__Work required__:
From the first line of the records down to the one that holds "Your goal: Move", transcribe each line exactly and add nothing.

# # #

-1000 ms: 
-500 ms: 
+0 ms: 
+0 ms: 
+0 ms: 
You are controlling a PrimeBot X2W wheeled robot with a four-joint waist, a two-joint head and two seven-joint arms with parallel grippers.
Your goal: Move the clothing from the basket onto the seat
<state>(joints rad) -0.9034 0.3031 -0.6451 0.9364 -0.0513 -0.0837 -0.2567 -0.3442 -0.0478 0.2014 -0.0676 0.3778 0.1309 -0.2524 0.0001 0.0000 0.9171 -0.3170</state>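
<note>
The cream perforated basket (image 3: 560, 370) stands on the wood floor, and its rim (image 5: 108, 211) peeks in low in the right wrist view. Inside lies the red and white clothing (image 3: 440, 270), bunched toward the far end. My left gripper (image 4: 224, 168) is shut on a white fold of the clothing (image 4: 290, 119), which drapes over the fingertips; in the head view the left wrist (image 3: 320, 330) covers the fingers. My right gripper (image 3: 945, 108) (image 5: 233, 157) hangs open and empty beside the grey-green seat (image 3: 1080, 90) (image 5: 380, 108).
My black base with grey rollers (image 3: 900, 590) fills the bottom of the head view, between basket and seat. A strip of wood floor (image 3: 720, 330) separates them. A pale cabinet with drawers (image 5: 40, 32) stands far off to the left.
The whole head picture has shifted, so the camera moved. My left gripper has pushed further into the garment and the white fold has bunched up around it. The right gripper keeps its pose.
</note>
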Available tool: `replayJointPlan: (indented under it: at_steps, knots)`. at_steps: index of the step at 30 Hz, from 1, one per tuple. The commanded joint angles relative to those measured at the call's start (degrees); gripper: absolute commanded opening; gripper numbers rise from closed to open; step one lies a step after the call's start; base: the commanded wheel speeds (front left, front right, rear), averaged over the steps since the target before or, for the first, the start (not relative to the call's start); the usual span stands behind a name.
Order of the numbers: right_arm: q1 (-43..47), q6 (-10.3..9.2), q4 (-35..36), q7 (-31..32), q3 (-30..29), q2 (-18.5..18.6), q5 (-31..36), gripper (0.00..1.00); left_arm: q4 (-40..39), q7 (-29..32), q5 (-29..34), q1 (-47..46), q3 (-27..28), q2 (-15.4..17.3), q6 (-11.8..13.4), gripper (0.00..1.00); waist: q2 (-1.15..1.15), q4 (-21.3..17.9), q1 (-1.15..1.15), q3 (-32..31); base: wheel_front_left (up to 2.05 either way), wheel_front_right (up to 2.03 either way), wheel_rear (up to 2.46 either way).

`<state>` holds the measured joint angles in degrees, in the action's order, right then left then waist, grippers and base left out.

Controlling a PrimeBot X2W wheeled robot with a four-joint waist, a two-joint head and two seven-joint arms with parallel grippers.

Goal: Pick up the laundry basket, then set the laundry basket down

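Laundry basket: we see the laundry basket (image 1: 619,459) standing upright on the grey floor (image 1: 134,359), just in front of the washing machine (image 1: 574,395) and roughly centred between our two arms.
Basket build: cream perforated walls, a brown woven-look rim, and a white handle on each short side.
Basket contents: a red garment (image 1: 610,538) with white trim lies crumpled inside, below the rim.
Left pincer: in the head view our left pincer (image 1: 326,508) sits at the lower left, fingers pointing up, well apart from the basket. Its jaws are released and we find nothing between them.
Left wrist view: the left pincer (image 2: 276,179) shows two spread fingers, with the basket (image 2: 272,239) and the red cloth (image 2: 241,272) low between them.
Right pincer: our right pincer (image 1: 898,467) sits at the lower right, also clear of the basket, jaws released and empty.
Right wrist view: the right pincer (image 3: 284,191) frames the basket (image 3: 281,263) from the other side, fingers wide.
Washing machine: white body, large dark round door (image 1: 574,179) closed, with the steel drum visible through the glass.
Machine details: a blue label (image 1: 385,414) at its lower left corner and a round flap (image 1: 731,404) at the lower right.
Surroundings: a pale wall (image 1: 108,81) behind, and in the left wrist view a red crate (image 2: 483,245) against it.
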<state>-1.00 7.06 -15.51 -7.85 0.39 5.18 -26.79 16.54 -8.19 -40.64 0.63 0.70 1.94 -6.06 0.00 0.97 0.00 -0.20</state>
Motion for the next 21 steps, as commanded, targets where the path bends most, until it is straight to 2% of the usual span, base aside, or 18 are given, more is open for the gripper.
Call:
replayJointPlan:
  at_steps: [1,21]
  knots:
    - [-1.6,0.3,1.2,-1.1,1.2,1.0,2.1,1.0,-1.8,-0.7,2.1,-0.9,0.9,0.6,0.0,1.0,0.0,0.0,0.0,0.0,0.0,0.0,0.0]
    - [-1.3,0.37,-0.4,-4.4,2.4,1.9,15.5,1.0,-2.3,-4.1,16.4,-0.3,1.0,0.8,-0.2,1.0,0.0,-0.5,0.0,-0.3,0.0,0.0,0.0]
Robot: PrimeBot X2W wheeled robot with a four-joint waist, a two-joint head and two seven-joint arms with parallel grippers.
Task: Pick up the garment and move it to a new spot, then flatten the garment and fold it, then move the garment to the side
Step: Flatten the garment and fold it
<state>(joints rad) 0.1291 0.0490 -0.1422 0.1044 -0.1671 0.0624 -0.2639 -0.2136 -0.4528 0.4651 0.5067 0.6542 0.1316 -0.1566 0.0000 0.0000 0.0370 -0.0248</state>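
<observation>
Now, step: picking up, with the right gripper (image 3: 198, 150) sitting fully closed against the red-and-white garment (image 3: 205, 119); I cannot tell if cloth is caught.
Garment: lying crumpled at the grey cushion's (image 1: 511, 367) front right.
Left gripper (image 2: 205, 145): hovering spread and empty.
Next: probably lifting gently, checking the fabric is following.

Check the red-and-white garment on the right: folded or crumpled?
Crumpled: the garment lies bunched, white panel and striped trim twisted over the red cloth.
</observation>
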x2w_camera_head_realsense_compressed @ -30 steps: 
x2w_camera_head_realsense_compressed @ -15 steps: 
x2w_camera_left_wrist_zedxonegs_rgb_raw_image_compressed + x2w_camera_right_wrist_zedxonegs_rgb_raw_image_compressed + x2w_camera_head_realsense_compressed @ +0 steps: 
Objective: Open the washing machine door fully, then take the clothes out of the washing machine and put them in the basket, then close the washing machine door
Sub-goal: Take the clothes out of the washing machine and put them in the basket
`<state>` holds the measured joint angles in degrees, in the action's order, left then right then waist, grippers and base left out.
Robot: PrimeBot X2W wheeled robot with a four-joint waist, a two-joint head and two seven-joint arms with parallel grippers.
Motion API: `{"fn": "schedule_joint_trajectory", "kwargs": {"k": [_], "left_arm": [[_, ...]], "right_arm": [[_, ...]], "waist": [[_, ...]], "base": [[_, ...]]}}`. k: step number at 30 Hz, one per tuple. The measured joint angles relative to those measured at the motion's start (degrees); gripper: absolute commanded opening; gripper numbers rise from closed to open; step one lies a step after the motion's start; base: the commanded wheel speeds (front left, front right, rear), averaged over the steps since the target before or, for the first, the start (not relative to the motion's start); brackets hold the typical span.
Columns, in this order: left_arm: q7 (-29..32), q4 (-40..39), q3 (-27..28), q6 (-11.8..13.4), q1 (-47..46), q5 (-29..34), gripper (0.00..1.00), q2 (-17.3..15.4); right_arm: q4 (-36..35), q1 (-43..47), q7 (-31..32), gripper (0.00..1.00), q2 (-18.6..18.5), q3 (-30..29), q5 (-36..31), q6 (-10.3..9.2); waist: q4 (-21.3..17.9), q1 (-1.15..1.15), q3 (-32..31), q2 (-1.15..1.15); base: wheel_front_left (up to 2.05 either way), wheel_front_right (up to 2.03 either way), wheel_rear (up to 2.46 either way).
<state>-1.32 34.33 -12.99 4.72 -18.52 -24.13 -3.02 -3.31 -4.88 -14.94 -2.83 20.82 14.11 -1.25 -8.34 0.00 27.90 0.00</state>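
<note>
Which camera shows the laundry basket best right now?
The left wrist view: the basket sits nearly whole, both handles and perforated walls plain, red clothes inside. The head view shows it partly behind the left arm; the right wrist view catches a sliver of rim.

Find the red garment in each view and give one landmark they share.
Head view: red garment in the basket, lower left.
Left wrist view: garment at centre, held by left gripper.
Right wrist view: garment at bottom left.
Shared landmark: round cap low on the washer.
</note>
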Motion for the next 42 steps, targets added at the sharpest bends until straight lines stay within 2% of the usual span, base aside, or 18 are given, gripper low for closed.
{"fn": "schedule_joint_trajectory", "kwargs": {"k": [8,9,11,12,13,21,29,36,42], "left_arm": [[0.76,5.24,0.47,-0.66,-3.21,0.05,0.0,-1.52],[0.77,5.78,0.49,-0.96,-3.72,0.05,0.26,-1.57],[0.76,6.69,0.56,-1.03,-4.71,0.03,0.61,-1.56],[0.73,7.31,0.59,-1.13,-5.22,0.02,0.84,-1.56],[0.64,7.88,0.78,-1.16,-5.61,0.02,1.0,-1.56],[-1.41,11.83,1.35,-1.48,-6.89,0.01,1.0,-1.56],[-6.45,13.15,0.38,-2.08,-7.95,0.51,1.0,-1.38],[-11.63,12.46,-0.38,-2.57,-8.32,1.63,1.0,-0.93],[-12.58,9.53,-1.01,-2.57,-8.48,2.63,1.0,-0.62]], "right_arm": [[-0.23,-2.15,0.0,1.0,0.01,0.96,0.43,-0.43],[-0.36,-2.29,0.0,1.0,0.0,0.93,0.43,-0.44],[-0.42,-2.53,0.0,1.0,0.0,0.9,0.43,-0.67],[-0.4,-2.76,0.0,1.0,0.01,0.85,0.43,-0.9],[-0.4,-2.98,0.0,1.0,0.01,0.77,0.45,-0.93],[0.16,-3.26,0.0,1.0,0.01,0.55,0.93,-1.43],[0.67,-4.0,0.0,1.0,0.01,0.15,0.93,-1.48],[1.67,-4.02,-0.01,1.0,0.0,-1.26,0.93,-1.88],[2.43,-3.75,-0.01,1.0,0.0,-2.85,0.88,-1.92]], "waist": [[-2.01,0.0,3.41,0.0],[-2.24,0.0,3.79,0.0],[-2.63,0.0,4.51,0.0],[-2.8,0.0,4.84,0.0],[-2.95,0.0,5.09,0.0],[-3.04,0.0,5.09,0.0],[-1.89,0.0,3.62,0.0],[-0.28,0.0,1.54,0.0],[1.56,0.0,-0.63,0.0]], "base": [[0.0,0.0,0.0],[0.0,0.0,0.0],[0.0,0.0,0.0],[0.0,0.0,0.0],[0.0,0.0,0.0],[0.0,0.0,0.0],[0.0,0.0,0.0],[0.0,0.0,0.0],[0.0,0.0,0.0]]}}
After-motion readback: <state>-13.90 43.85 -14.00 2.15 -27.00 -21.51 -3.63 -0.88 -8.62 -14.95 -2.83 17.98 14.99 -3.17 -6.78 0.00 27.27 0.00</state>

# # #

__Expected answer__:
-1000 ms: 
-500 ms: 
+0 ms: 
+0 ms: 
+0 ms: 
You are controlling a PrimeBot X2W wheeled robot with a four-joint waist, a two-joint head and two seven-joint arms with parallel grippers.
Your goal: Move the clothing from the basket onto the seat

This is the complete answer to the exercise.